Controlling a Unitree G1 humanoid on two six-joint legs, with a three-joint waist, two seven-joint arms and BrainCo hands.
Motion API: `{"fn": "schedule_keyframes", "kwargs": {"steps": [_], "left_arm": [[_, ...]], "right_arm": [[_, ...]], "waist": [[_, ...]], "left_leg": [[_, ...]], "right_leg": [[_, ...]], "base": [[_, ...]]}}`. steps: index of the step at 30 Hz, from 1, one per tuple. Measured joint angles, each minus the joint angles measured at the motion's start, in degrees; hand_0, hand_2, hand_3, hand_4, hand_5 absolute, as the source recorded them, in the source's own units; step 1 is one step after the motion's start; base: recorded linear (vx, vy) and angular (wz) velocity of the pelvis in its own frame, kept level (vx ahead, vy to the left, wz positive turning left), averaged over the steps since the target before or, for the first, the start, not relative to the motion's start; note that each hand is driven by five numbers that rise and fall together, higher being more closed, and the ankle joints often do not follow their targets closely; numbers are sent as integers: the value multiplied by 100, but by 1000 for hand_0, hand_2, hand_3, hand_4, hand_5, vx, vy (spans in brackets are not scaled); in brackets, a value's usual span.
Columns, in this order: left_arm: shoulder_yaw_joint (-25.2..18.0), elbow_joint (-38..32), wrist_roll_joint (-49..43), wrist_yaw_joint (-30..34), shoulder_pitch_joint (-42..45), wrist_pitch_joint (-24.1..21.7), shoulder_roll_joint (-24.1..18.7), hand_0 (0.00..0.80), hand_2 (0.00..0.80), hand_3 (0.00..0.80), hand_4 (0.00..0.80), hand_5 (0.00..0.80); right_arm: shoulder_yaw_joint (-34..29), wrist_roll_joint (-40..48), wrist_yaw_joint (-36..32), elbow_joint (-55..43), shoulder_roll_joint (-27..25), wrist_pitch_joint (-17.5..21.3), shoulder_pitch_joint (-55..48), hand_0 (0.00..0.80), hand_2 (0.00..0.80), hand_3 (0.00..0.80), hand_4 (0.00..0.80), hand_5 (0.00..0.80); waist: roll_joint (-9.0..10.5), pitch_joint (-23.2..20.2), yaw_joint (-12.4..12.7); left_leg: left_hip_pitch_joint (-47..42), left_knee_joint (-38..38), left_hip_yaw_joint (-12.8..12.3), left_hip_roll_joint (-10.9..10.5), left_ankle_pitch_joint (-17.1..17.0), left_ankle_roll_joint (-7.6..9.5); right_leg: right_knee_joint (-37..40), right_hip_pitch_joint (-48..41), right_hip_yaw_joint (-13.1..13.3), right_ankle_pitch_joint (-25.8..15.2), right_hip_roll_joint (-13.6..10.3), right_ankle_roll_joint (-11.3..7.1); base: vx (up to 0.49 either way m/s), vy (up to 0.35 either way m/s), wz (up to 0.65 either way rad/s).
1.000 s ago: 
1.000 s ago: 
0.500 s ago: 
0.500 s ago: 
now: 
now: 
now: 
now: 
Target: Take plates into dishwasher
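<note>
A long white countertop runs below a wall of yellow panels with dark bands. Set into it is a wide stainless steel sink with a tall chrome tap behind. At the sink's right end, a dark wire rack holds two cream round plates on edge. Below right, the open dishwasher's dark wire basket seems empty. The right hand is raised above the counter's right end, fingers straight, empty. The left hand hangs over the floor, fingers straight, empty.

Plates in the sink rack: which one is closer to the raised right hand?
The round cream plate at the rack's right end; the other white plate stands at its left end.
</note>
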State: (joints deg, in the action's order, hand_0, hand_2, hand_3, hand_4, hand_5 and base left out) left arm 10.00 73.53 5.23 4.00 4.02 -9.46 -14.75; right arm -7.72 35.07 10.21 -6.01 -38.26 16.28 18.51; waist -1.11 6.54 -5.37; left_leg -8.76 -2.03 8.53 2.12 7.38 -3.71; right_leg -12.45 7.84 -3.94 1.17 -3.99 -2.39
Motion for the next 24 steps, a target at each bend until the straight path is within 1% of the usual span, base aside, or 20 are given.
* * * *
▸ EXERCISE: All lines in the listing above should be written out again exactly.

▸ REPLY:
Controlling a Unitree G1 humanoid on two six-joint legs, with a three-joint waist, two seven-joint arms and BrainCo hands.
Motion API: `{"fn": "schedule_keyframes", "kwargs": {"steps": [_], "left_arm": [[_, ...]], "right_arm": [[_, ...]], "waist": [[_, ...]], "left_leg": [[_, ...]], "right_leg": [[_, ...]], "base": [[_, ...]]}}`. steps: index of the step at 30 Hz, from 1, one per tuple. Measured joint angles, each minus the joint angles measured at the motion's start, in degrees; hand_0, hand_2, hand_3, hand_4, hand_5 absolute, as the source recorded them, in the source's own units; step 1 is one step after the motion's start; base: recorded linear (vx, vy) and angular (wz) velocity of the pelvis in its own frame, kept level (vx ahead, vy to the left, wz positive turning left), averaged over the steps since the target before or, for the first, the start, not relative to the motion's start; note that each hand is driven by five numbers that rise and fall together, higher being more closed, and the ankle joints often do not follow their targets closely; numbers are sent as integers: the value multiplied by 100, but by 1000 for hand_0, hand_2, hand_3, hand_4, hand_5, vx, vy (spans in brackets are not scaled); in brackets, a value's usual span.
Columns, in this order: left_arm: shoulder_yaw_joint (-25.2..18.0), elbow_joint (-38..32), wrist_roll_joint (-49..43), wrist_yaw_joint (-30..34), shoulder_pitch_joint (-42..45), wrist_pitch_joint (-24.1..21.7), shoulder_roll_joint (-24.1..18.7), hand_0 (0.00..0.80), hand_2 (0.00..0.80), hand_3 (0.00..0.80), hand_4 (0.00..0.80), hand_5 (0.00..0.80); right_arm: shoulder_yaw_joint (-34..29), wrist_roll_joint (-40..48), wrist_yaw_joint (-36..32), elbow_joint (-55..43), shoulder_roll_joint (-27..25), wrist_pitch_joint (-17.5..21.3), shoulder_pitch_joint (-55..48), hand_0 (0.00..0.80), hand_2 (0.00..0.80), hand_3 (0.00..0.80), hand_4 (0.00..0.80), hand_5 (0.00..0.80); waist: roll_joint (-9.0..10.5), pitch_joint (-23.2..20.2), yaw_joint (-12.4..12.7); left_leg: left_hip_pitch_joint (-47..42), left_knee_joint (-38..38), left_hip_yaw_joint (-12.8..12.3), left_hip_roll_joint (-10.9..10.5), left_ankle_pitch_joint (-17.1..17.0), left_ankle_roll_joint (-7.6..9.5); right_leg: right_knee_joint (-37..40), right_hip_pitch_joint (-48..41), right_hip_yaw_joint (-13.1..13.3), right_ankle_pitch_joint (-25.8..15.2), right_hip_roll_joint (-13.6..10.3), right_ankle_roll_joint (-11.3..7.1); base: vx (up to 0.49 either way m/s), vy (up to 0.35 either way m/s), wz (up to 0.65 either way rad/s).
1.000 s ago: 
1.000 s ago: 
0.500 s ago: 
0.500 s ago: 
now: 
now: 
now: 
now: 
Target: Take plates into dishwasher
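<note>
A long white countertop runs below a wall of yellow panels with dark bands. Set into it is a wide stainless steel sink with a tall chrome tap behind. At the sink's right end, a dark wire rack holds two cream round plates on edge. Below right, the open dishwasher's dark wire basket seems empty. The right hand is raised above the counter's right end, fingers straight, empty. The left hand hangs over the floor, fingers straight, empty.

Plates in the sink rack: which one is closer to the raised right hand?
The round cream plate at the rack's right end; the other white plate stands at its left end.
</note>
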State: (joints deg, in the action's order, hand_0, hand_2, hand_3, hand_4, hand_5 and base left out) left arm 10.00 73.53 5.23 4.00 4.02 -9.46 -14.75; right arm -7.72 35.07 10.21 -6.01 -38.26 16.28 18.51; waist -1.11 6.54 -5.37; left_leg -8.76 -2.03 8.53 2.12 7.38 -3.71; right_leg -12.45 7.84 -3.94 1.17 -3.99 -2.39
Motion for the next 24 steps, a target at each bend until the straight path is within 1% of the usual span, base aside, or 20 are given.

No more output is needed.